In a classical whodunnit, it will usually turn out that Alice is innocent after all, and Bob was acting on a misapprehension. (Whether Alice is more flattered by Bob's care or offended that he was able to think she'd done it will vary from case to case.) Some authors have gone for the double-whammy, where Bob tries to take the heat for Alice while Alice tries to take the heat for Bob, and in fact neither did it.
In more "cynical" series, it may instead turn out that Alice did indeed do it, but Bob has some reason for feeling she should be spared punishment: Alice can't handle prison, Alice has less than a year to live, the victim raped Alice and only Bob knows, Alice has a degenerative brain disorder and doesn't know she did it... And sometimes Bob may actually think he's protecting an innocent Alice — all while she's pulling his strings to get him to take the heat for her.
In classic whodunnits, the usual way to expose Bob's lie is by lying right back at him; in the same way as the murderer always gives away that he knows too much about the crime, Bob can be tricked into revealing he doesn't know enough. Saying "So it was you who shot him?" when the victim was clubbed over the head usually does the trick.
Contrast I Won't Say I'm Guilty.
Anime and Manga[]
- Detective Conan features this once in a while:
- In a two-part episode the president of a small-time entertainment company, a man named Shougo, was having some problems with a TV station's Jerkass manager, who had been extorting him — and then the jerk wound up dead of poisoning. Shougo was discovered to have hidden some evidence, then tried to take the rap for the crime until the titular character (through Kogoro) revealed the true culprit... It was his secretary and Love Interest, Maiko. She had murdered the TV manager because she knew he was causing problems for Shougo; she then called him, told him what she did, and threw herself from the nearest window. Shougo hid Maiko's body in the trunk of his car, then hid the evidence that she had committed the crime while being fully prepared to take the blame in order to preserve his beloved's good name. Conan had deduced this much as well, revealed it through Kogoro, and in the end Shougo was let go.
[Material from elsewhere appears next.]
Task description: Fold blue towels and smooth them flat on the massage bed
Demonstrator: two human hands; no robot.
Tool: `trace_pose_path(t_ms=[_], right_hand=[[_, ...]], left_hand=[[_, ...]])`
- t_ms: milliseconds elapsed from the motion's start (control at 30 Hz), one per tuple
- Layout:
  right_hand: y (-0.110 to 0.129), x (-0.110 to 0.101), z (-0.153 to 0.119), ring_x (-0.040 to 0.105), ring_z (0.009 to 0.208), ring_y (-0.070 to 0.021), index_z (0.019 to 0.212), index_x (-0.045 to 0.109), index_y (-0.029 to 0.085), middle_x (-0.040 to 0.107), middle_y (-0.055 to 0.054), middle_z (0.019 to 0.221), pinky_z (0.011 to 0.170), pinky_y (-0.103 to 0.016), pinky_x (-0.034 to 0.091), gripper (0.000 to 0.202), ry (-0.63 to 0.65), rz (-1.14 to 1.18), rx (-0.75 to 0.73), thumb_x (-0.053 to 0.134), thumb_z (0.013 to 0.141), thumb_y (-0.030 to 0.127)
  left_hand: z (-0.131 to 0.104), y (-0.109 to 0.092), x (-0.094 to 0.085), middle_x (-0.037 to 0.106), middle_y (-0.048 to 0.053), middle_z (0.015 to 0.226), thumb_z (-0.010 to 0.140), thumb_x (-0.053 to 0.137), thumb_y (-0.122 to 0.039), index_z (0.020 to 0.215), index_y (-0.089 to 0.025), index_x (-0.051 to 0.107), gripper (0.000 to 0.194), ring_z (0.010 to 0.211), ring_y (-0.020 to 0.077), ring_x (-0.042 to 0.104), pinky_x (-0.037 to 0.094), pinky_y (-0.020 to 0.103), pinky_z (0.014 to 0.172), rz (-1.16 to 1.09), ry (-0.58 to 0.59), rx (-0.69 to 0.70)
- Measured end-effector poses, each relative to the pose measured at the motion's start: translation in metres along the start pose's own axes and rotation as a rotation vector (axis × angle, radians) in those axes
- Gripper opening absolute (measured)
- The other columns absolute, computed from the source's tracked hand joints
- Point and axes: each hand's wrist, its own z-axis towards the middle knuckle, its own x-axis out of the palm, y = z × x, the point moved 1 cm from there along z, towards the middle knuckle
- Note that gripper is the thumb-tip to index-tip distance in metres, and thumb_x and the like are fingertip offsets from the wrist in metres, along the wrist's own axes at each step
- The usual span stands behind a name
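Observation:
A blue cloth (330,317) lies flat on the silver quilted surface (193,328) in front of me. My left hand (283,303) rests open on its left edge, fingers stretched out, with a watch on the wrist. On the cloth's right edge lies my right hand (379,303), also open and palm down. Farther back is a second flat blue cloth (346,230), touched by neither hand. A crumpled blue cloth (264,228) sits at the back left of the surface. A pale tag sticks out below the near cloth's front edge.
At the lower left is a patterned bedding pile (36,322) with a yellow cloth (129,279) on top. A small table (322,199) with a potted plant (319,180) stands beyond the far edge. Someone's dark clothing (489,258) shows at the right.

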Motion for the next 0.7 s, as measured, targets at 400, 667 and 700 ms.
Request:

- Another example from the Night Baron Virus case: Ran thought that Satoru, the karate champion she fangirled upon was the murderer, and was heartbroken over it..., but Conan found out that he was planting evidence against himself to divert attention from the true murderer, his Broken Bird girlfriend, Aiko, who killed the Asshole Victim to avenge her dead brother. The dude was arrested too, but that was because he took the heat.
- In another case, the businessman Ryouta and his Office Lady girlfriend Fumie embezzled 30 million yen, but she pulled this trope to protect her "partner". Ryouta was so horrified and griefstricken that he killed Fumie so she wouldn't spend the rest of her life in jail to protect him.
- Heiji's introductory episode has him claiming that an old man named Toshimitsu was the killer of the case, and the person was willing to turn themself in... before Shinichi (who had temporarily aged himself up) showed up and proved the "culprit" was pulling this instead, to protect the real murderer. This is because 20 years ago, Toshimitsu aided the Asshole Victim (his own son Isao) in his Uriah Gambit to send a man to jail and get his hot wife to fall for him, and when the lady found out and murdered him, he claimed to have killed his own son to atone for his part in such a crime.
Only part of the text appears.